Task: Images excepted, the data below must be repeated exactly.

Source material:

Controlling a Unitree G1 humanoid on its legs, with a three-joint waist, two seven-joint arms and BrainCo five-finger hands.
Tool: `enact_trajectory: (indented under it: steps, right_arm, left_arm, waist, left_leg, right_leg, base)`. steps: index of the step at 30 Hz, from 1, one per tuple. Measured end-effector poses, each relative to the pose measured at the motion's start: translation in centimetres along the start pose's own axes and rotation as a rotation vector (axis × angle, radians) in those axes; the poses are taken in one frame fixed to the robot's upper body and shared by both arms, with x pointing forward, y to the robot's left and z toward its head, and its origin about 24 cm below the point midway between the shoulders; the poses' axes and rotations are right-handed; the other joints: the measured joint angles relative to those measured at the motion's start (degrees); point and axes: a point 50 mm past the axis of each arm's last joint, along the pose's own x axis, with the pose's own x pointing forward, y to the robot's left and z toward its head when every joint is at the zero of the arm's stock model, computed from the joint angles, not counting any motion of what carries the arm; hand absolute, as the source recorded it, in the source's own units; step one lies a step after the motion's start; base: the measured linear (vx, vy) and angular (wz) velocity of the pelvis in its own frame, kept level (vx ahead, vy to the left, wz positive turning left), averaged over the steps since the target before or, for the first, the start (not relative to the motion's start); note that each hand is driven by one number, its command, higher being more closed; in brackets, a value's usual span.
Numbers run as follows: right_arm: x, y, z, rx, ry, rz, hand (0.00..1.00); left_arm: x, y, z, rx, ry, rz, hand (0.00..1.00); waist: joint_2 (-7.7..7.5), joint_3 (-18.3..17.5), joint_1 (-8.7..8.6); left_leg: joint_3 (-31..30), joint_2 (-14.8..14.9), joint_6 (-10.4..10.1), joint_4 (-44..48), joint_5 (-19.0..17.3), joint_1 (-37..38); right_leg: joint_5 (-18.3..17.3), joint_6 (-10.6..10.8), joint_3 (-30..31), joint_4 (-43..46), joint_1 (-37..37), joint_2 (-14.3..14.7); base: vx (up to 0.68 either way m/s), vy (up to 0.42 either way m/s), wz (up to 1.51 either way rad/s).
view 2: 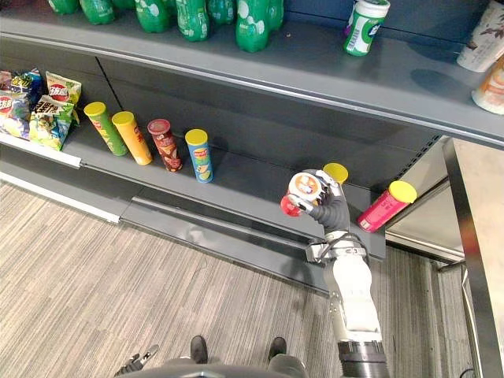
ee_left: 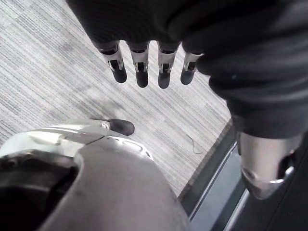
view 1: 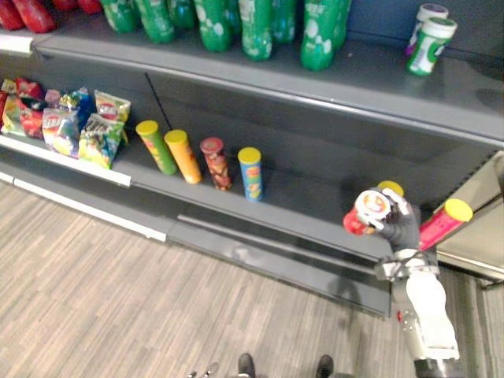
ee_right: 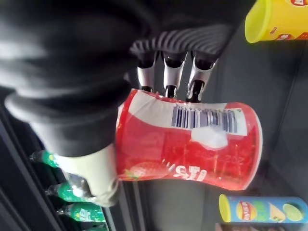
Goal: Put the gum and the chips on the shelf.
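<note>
My right hand [view 1: 402, 225] is shut on a red chips can [view 1: 363, 214] with a white lid, held tilted just above the right end of the lower shelf [view 1: 303, 206]. In the right wrist view the fingers [ee_right: 166, 79] and thumb curl round the red can [ee_right: 192, 144]. Two green-and-white gum bottles [view 1: 430, 45] stand on the upper shelf [view 1: 378, 83] at the right. My left hand [ee_left: 142, 72] hangs over the carpet with straight fingers and holds nothing.
Green, orange, dark red and blue chips cans [view 1: 250, 173] stand in a row on the lower shelf. A yellow-lidded can [view 1: 391, 188] stands behind my right hand and a pink can [view 1: 443, 221] lies to its right. Snack bags [view 1: 79, 126] sit left; green bottles [view 1: 256, 27] above.
</note>
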Motion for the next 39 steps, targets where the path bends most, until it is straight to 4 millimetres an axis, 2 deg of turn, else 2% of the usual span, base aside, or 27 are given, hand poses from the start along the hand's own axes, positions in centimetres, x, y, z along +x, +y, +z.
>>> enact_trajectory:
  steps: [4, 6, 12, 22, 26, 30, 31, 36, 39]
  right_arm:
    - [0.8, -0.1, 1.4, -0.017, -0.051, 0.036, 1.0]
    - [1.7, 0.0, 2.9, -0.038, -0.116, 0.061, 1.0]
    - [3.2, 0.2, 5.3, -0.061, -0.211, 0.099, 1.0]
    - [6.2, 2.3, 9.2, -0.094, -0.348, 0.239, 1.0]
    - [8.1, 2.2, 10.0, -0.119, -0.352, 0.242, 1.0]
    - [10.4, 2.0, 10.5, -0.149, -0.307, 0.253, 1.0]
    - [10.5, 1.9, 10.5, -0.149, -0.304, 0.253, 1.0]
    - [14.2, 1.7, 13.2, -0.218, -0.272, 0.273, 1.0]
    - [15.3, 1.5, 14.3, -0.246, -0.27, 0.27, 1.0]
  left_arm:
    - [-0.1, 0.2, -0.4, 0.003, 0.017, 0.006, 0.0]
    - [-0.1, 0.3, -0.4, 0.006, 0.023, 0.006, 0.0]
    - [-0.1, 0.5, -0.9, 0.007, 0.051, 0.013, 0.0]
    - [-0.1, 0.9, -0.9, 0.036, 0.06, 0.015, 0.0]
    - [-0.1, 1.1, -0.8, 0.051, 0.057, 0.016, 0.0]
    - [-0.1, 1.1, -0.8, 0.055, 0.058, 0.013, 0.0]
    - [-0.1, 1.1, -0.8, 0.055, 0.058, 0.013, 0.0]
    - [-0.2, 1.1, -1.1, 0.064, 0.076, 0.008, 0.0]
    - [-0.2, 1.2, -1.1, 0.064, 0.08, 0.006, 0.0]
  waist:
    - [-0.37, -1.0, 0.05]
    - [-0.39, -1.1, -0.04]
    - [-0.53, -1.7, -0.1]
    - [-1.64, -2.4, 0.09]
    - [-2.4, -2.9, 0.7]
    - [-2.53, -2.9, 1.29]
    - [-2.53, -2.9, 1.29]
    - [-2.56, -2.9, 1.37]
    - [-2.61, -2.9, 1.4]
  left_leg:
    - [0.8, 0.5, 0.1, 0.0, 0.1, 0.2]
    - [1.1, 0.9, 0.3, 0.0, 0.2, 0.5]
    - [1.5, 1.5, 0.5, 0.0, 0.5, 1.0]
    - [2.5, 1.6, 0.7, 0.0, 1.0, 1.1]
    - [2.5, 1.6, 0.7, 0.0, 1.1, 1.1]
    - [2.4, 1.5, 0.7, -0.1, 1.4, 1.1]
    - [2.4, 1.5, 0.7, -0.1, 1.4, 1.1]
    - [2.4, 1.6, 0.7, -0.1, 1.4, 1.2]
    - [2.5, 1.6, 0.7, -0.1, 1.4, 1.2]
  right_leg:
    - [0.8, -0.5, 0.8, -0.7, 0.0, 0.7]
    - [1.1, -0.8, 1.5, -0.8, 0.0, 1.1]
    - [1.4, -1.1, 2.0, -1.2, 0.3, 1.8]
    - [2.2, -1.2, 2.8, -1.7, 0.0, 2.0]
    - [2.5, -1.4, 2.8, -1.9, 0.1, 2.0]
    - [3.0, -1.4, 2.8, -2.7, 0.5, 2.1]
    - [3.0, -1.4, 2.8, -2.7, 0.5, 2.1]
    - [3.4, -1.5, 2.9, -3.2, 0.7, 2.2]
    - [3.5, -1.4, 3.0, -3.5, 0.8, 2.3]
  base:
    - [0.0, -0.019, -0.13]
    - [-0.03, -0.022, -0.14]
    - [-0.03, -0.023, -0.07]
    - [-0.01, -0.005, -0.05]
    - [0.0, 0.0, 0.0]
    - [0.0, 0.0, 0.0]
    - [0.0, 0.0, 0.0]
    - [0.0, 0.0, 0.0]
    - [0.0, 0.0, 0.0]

Result:
Controlling a Unitree G1 humanoid on its legs, with a three-joint waist, two seven-joint arms and BrainCo five-finger hands.
Tool: `enact_trajectory: (indented under it: steps, right_arm, left_arm, waist, left_leg, right_leg, base)`. steps: index of the step at 30 Hz, from 1, one per tuple. Measured end-effector poses, each relative to the pose measured at the motion's start: translation in centimetres along the start pose's own axes and rotation as a rotation vector (axis × angle, radians) in those axes; the poses are taken in one frame fixed to the robot's upper body and shared by both arms, with x pointing forward, y to the robot's left and z toward its head, and its origin about 24 cm below the point midway between the shoulders; the poses' axes and rotations are right-handed; the other joints: the measured joint angles relative to those measured at the motion's start (degrees); point and axes: a point 50 mm past the axis of each arm's last joint, along the pose's own x axis, with the pose's own x pointing forward, y to the robot's left and z toward its head when every joint is at the zero of the arm's stock model, computed from the joint angles, not counting any motion of what carries the arm; hand absolute, as the source recorded it, in the source's own units; step one lies a step after the motion's start; base: the measured linear (vx, vy) and angular (wz) velocity of the pelvis in its own frame, kept level (vx ahead, vy to the left, wz positive turning left), averaged over the steps since the target before or, for the first, the start (not relative to the motion's start); note that each hand is driven by one number, its command, higher being more closed; in brackets, a value's usual span.
Numbers run as follows: right_arm: x, y, z, rx, ry, rz, hand (0.00..1.00); left_arm: x, y, z, rx, ry, rz, hand (0.00..1.00); waist: joint_2 (-7.7..7.5), joint_3 (-18.3..17.5), joint_1 (-8.7..8.6); left_leg: joint_3 (-31..30), joint_2 (-14.8..14.9), joint_6 (-10.4..10.1), joint_4 (-44..48), joint_5 (-19.0..17.3), joint_1 (-37..38); right_leg: joint_5 (-18.3..17.3), joint_6 (-10.6..10.8), joint_3 (-30..31), joint_4 (-43..46), joint_1 (-37..37), joint_2 (-14.3..14.7); base: vx (up to 0.68 either way m/s), vy (up to 0.42 either way m/s), wz (up to 1.51 either way rad/s).
view 2: 
ee_left: 
view 1: 
ee_right: 
Goal: Put the gum and the chips on the shelf.
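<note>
My right hand [view 1: 402, 225] is shut on a red chips can [view 1: 363, 214] with a white lid, held tilted just above the right end of the lower shelf [view 1: 303, 206]. In the right wrist view the fingers [ee_right: 166, 79] and thumb curl round the red can [ee_right: 192, 144]. Two green-and-white gum bottles [view 1: 430, 45] stand on the upper shelf [view 1: 378, 83] at the right. My left hand [ee_left: 142, 72] hangs over the carpet with straight fingers and holds nothing.
Green, orange, dark red and blue chips cans [view 1: 250, 173] stand in a row on the lower shelf. A yellow-lidded can [view 1: 391, 188] stands behind my right hand and a pink can [view 1: 443, 221] lies to its right. Snack bags [view 1: 79, 126] sit left; green bottles [view 1: 256, 27] above.
</note>
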Motion for the next 39 steps, targets where the path bends most, until it is straight to 4 millimetres an axis, 2 deg of turn, else 2% of the usual span, base aside, or 27 are given, hand poses from the start along the hand's own axes, positions in centimetres, x, y, z along +x, +y, +z.
>>> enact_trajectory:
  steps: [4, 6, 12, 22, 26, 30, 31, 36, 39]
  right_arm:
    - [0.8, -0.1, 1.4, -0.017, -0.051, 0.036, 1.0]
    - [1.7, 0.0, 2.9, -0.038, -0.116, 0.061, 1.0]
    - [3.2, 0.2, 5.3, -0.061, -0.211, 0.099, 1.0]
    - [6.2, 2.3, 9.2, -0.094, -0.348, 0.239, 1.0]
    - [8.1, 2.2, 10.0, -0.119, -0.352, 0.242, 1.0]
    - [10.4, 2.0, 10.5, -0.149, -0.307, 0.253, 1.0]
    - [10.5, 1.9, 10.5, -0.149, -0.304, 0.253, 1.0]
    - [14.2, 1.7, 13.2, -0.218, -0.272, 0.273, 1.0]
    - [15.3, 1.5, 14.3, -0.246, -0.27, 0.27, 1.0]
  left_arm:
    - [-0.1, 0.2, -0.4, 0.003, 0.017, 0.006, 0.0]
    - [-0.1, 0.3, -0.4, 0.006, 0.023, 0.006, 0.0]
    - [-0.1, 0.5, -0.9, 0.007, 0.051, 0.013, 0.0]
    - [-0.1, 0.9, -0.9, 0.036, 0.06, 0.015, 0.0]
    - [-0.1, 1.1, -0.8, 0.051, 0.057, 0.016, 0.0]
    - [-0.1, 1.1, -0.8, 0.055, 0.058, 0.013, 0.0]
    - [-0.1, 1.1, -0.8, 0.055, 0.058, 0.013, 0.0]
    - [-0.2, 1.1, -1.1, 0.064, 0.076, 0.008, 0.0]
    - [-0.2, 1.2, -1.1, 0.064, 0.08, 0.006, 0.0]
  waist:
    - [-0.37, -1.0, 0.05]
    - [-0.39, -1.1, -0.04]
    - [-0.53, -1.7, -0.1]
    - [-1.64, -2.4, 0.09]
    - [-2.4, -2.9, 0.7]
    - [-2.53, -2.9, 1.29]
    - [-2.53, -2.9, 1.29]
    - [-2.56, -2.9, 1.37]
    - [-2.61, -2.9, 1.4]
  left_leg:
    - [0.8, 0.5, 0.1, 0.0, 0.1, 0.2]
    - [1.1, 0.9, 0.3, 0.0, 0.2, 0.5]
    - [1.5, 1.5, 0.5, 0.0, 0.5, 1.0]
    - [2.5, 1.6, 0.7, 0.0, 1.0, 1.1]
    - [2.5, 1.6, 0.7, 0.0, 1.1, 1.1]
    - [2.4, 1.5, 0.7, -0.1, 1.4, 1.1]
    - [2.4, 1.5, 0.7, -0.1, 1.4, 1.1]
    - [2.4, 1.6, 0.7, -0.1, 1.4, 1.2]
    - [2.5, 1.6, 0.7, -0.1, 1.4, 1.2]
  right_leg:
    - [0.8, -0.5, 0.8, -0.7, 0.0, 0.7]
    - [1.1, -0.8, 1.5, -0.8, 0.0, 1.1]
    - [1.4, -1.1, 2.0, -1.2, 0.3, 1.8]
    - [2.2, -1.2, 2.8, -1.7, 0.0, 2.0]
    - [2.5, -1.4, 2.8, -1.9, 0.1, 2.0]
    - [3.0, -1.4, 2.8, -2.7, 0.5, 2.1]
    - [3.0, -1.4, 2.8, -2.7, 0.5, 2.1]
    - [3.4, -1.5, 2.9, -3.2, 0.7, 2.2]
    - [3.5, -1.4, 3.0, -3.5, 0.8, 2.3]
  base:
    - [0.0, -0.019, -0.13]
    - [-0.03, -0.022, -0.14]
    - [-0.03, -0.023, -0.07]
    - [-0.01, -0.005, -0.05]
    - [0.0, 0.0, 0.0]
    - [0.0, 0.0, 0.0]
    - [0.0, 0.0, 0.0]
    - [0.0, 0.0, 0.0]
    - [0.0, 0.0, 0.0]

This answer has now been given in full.